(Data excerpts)
*** Begin section ***
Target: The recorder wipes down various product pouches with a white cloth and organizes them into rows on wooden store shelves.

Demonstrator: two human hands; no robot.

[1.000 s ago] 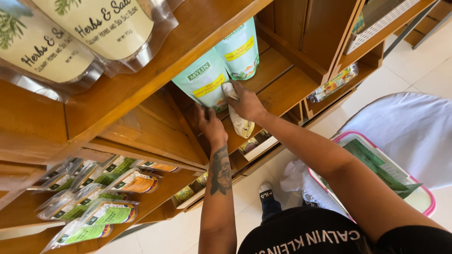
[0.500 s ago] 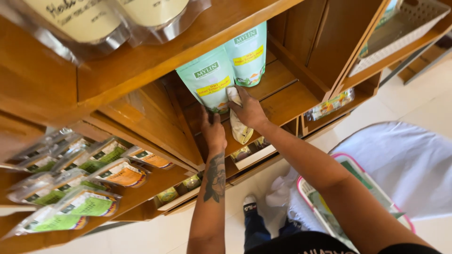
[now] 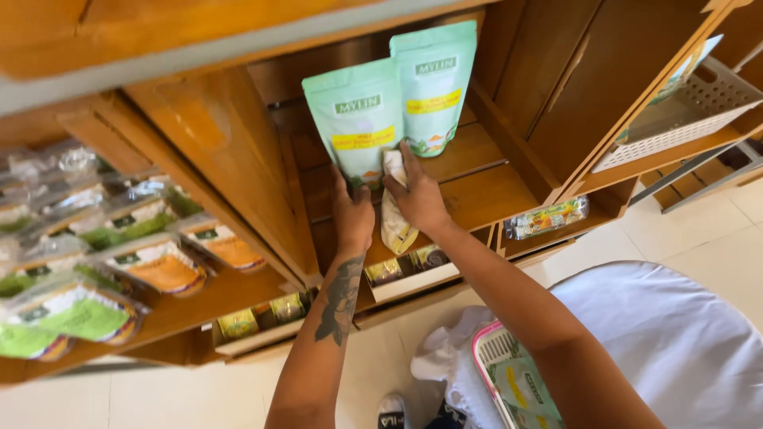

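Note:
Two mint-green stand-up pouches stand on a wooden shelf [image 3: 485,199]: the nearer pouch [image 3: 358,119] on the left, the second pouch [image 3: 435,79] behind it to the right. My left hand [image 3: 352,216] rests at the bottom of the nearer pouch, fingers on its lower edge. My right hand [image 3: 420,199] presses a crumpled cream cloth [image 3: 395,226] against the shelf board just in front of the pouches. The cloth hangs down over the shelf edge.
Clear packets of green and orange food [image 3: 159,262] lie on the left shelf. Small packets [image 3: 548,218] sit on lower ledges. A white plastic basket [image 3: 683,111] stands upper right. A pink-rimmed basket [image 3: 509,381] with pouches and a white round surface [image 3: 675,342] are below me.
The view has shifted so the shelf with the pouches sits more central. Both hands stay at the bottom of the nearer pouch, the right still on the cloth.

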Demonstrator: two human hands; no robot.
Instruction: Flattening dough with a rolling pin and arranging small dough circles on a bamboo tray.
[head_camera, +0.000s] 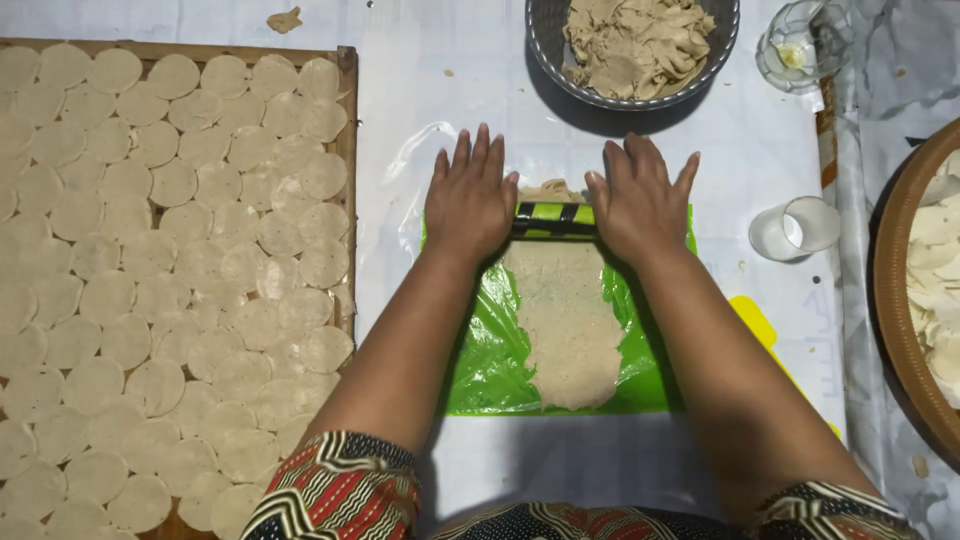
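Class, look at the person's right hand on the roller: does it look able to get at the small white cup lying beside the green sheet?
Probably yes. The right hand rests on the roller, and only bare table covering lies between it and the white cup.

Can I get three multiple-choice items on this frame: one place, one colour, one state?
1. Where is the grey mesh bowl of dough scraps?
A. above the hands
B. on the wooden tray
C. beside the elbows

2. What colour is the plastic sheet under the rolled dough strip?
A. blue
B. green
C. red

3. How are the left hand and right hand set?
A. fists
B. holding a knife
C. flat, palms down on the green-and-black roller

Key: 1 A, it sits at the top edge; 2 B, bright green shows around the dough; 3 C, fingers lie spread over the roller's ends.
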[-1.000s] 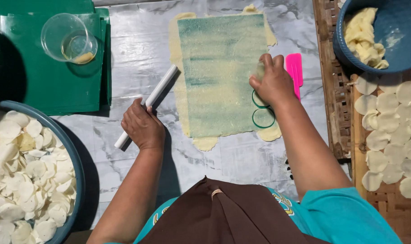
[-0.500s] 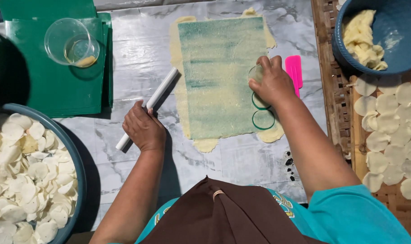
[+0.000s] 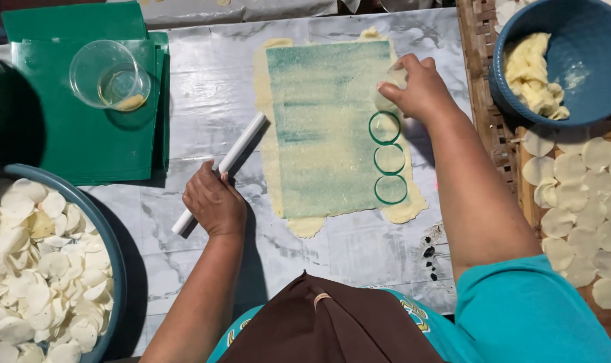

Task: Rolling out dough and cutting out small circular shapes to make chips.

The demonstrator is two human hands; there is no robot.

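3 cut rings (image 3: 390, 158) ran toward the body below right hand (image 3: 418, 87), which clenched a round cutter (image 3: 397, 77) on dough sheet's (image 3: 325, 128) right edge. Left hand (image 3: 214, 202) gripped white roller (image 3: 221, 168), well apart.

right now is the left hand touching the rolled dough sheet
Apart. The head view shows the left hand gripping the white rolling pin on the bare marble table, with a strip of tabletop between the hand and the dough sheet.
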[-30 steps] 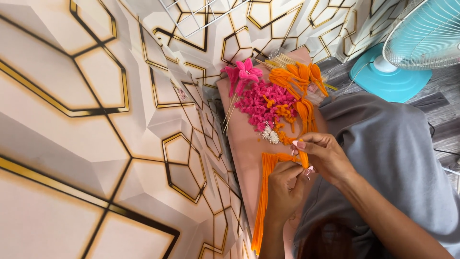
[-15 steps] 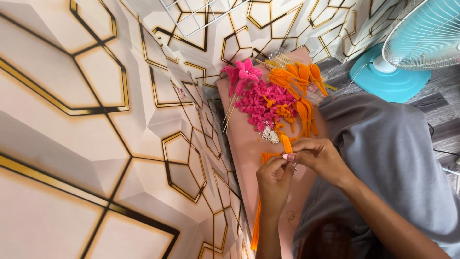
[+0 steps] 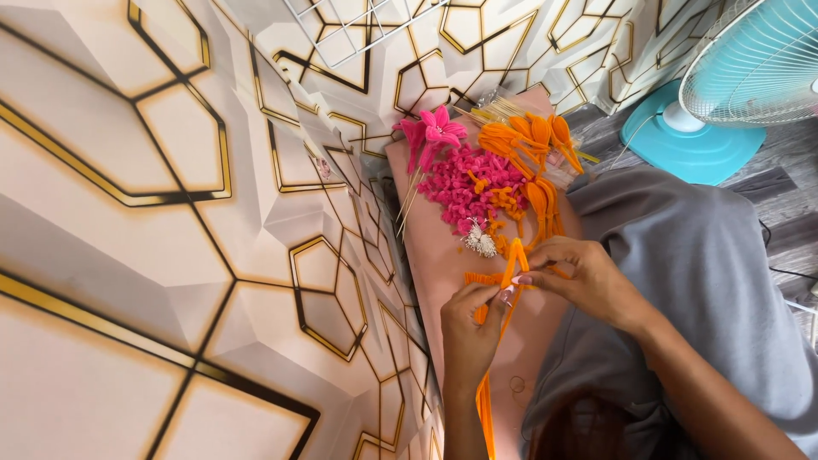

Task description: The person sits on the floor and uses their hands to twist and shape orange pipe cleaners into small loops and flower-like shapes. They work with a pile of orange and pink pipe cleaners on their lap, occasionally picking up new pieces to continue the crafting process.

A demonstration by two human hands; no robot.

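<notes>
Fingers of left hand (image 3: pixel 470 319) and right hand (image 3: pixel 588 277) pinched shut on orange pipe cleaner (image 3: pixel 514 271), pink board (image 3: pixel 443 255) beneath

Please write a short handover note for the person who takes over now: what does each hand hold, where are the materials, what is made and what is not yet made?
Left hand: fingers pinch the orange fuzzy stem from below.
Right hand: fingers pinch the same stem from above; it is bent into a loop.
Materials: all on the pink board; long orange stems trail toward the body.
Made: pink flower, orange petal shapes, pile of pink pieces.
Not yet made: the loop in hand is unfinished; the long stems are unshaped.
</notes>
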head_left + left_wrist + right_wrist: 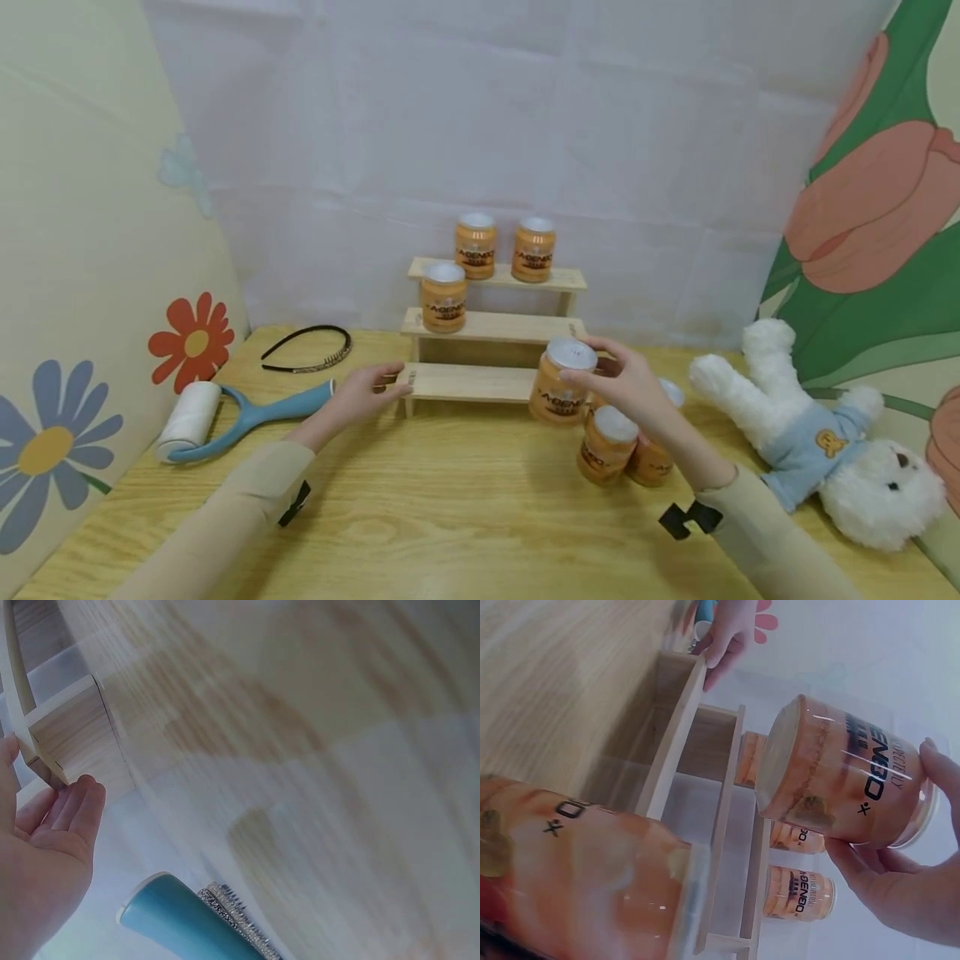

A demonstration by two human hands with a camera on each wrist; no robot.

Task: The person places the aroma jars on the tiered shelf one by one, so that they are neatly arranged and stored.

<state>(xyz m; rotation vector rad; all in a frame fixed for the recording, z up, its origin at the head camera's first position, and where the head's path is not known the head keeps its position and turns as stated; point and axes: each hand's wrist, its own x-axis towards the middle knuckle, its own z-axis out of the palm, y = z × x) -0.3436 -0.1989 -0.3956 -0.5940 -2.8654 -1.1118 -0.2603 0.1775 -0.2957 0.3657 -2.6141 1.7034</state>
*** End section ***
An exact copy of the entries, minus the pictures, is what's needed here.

Target: The recorder wipes down various product pouches with a white cloth and organizes them into rows on wooden store shelves.

Demonstrator: two human hands; no robot.

[1.000 s ago] 
[0.500 s ago] 
[now] 

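Note:
Two mint-green stand-up pouches stand on a wooden shelf [image 3: 485,199]: the nearer pouch [image 3: 358,119] on the left, the second pouch [image 3: 435,79] behind it to the right. My left hand [image 3: 352,216] rests at the bottom of the nearer pouch, fingers on its lower edge. My right hand [image 3: 420,199] presses a crumpled cream cloth [image 3: 395,226] against the shelf board just in front of the pouches. The cloth hangs down over the shelf edge.
Clear packets of green and orange food [image 3: 159,262] lie on the left shelf. Small packets [image 3: 548,218] sit on lower ledges. A white plastic basket [image 3: 683,111] stands upper right. A pink-rimmed basket [image 3: 509,381] with pouches and a white round surface [image 3: 675,342] are below me.
The view has shifted so the shelf with the pouches sits more central. Both hands stay at the bottom of the nearer pouch, the right still on the cloth.
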
Demonstrator: two human hands; no robot.
Instruction: Flattening dough with a rolling pin and arranging small dough circles on a bamboo tray.
[head_camera, +0.000s] 
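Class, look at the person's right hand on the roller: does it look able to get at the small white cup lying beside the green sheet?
Probably yes. The right hand rests on the roller, and only bare table covering lies between it and the white cup.

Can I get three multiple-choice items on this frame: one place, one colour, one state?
1. Where is the grey mesh bowl of dough scraps?
A. above the hands
B. on the wooden tray
C. beside the elbows

2. What colour is the plastic sheet under the rolled dough strip?
A. blue
B. green
C. red

3. How are the left hand and right hand set?
A. fists
B. holding a knife
C. flat, palms down on the green-and-black roller

Key: 1 A, it sits at the top edge; 2 B, bright green shows around the dough; 3 C, fingers lie spread over the roller's ends.
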[-1.000s] 
[-0.500s] 
[+0.000s] 

Task: Rolling out dough and cutting out small circular shapes to make chips.

The demonstrator is two human hands; there is no robot.

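3 cut rings (image 3: 390, 158) ran toward the body below right hand (image 3: 418, 87), which clenched a round cutter (image 3: 397, 77) on dough sheet's (image 3: 325, 128) right edge. Left hand (image 3: 214, 202) gripped white roller (image 3: 221, 168), well apart.

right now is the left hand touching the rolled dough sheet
Apart. The head view shows the left hand gripping the white rolling pin on the bare marble table, with a strip of tabletop between the hand and the dough sheet.
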[-30 steps] 
[-15 steps] 
[+0 steps] 

Task description: The person sits on the floor and uses their hands to twist and shape orange pipe cleaners into small loops and flower-like shapes. They work with a pile of orange and pink pipe cleaners on their lap, occasionally picking up new pieces to continue the crafting process.

A demonstration by two human hands; no robot.

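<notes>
Fingers of left hand (image 3: pixel 470 319) and right hand (image 3: pixel 588 277) pinched shut on orange pipe cleaner (image 3: pixel 514 271), pink board (image 3: pixel 443 255) beneath

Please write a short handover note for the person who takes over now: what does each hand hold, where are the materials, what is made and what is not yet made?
Left hand: fingers pinch the orange fuzzy stem from below.
Right hand: fingers pinch the same stem from above; it is bent into a loop.
Materials: all on the pink board; long orange stems trail toward the body.
Made: pink flower, orange petal shapes, pile of pink pieces.
Not yet made: the loop in hand is unfinished; the long stems are unshaped.
</notes>
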head_left + left_wrist + right_wrist: 

A demonstration by two human hands with a camera on each wrist; no robot.

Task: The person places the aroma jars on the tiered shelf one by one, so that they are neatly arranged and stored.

<state>(xyz m; rotation vector rad; all in a frame fixed for the recording, z up, its origin at the head camera's first position, and where the head's path is not known the head keeps its position and turns as stated; point and axes: each hand's wrist, its own x-axis towards the middle knuckle, its own z-axis out of the palm, y = z × x) -0.3436 -0.1989 -0.3956 -0.5940 -2.8654 -1.1118 -0.2603 0.1775 -0.2957 0.3657 -2.6141 1.7034</state>

This finishes the exercise.